It is the accessory at the heart of the news … Like everything that is worn, the face mask has not escaped the hijacking of fashion and is making its way on the red carpets as the catwalks. Study of a prudent and eloquent accessory.
It is often forgotten in the era of influence and the supremacy of brands, but changes in fashion are sometimes caused by a need, a new use. Perfect illustration, the face mask which covers the nose and mouth spreads slowly but surely in the trends.
Question of perception
In the West, take off the masks. Law n ° 2010-1192 of October 11, 2010 prohibits concealing the face in public. Even in times of health crisis, the mask is very badly perceived. A note circulated within the police revealed in particular by Le Parisien stipulates “It is absolutely forbidden to wear the mask on public roads or at public reception”. A question of shortage, of course, but also of perception. Yet on the other side of the globe, the mask conveys an entirely different meaning.
In China, its port would have spread in the years 1910 to stem an epidemic of pneumonia. As anthropologist Christos Lynteris demonstrates in his recent article on the New York Times, the mask would have a medical but also a social function: it is the witness of responsible behavior. In Asia, its use, linked to over-polluted environments as well as to other individual health disorders, has developed, facilitated by a culture that promotes the collective interest. Masking yourself to protect others is encouraged and valued. This is how many brands have seized on the facial accessory, which can be found adorned with patterns on market stalls across Asia.
But it is not just a product for mass consumption. Luxury brands were quick to seize the trend to attract this clientele. Fendi marketed a monogram silk mask and Off-white a more refined logo version. If its effectiveness (zero) is not put forward, its aesthetics, it hits the mark. Nicki Minaj, Beyonce or the rapper Future make the mask a style asset. We even saw her in the front row of the last Chanel show, where, at a time when the Coronavirus seemed to be slowly approaching, a guest decorated her mask with camellias for the occasion. The protective instrument has become a fashion accessory.

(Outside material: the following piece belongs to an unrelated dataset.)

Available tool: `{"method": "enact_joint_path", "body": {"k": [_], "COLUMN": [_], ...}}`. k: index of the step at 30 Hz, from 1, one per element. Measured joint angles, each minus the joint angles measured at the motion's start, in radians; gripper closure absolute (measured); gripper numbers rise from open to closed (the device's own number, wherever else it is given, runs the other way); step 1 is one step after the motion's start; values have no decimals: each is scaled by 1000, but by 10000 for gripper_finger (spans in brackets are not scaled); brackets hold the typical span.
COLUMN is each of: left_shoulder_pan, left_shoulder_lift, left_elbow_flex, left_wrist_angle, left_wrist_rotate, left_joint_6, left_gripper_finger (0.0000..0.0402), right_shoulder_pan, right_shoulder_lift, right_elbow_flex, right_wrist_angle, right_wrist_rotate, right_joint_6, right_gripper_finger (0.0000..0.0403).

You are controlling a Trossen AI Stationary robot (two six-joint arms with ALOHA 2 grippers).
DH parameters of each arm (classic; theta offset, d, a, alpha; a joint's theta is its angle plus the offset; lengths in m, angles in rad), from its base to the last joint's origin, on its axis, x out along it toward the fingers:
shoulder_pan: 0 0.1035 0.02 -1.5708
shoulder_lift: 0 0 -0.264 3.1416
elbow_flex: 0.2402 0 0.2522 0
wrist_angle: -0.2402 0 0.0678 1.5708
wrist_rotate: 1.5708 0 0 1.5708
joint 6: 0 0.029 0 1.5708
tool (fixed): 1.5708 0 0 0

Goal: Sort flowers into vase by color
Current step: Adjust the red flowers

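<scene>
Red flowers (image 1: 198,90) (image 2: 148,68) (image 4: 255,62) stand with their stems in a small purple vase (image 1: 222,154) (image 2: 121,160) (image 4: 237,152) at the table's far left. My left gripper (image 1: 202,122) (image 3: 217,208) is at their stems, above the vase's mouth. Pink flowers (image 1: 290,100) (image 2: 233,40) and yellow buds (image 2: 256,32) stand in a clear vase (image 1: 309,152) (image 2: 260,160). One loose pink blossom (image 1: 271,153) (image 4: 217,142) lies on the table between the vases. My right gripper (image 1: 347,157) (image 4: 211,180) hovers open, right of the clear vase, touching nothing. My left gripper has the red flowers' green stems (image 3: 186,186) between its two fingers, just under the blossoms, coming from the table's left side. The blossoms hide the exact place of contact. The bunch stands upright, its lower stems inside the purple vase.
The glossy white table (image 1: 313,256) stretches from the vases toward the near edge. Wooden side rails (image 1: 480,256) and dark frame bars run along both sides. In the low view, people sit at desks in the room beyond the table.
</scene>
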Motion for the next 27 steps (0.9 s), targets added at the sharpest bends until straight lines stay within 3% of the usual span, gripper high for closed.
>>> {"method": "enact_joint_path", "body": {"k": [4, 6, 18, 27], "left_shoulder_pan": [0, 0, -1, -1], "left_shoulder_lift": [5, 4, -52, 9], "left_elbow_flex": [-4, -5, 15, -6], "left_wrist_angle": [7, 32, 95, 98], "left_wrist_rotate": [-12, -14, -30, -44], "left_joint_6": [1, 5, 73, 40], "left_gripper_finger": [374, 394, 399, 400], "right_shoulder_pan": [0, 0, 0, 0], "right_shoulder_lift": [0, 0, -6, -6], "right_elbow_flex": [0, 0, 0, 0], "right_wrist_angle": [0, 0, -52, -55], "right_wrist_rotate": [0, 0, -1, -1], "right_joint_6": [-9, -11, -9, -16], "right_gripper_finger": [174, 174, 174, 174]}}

Trendy by necessity, the face mask suddenly has a lot more to say. Its dual function, both protection and concealment, makes it a powerful accessory. The young pop singer Billie Eilish makes it a signature on the red carpet. It accompanies the message of the artist who advocates fashion as a way to hide his body from view. Like the baggy pants and other XXL overlays it sports, the mask is a form of cross-dressing. A paradoxically conspicuous concealment, which blurs the lines and allows him to keep control of his appearance.
With its symbolism and also its growing use, the face mask has become a playground for certain designers who accessorize with the silhouettes of their parades. Strass at The Blonds fall-winter 2020, in a punk lace version for Alexander Wang in spring-summer 2019, bondage at Gareth Pugh the same season … But more than anyone, the designer Marine Serre explores it in depth in its collections. It is the only one to have collaborated with a manufacturer of anti-pollution masks (R-PUR). His fashion “from the future” as stated on his Instagram account, questions the concerns of our time with the themes of climatic disasters, exodus. In this register, the dystopian potential of the mask reveals all its charm. All the more so when it becomes as rare as it is precious in the “true” life. The brands of the Kering group (Balenciaga, Saint Laurent) have announced that they are launching into the surgical mask, this time in a version approved to supply hospitals.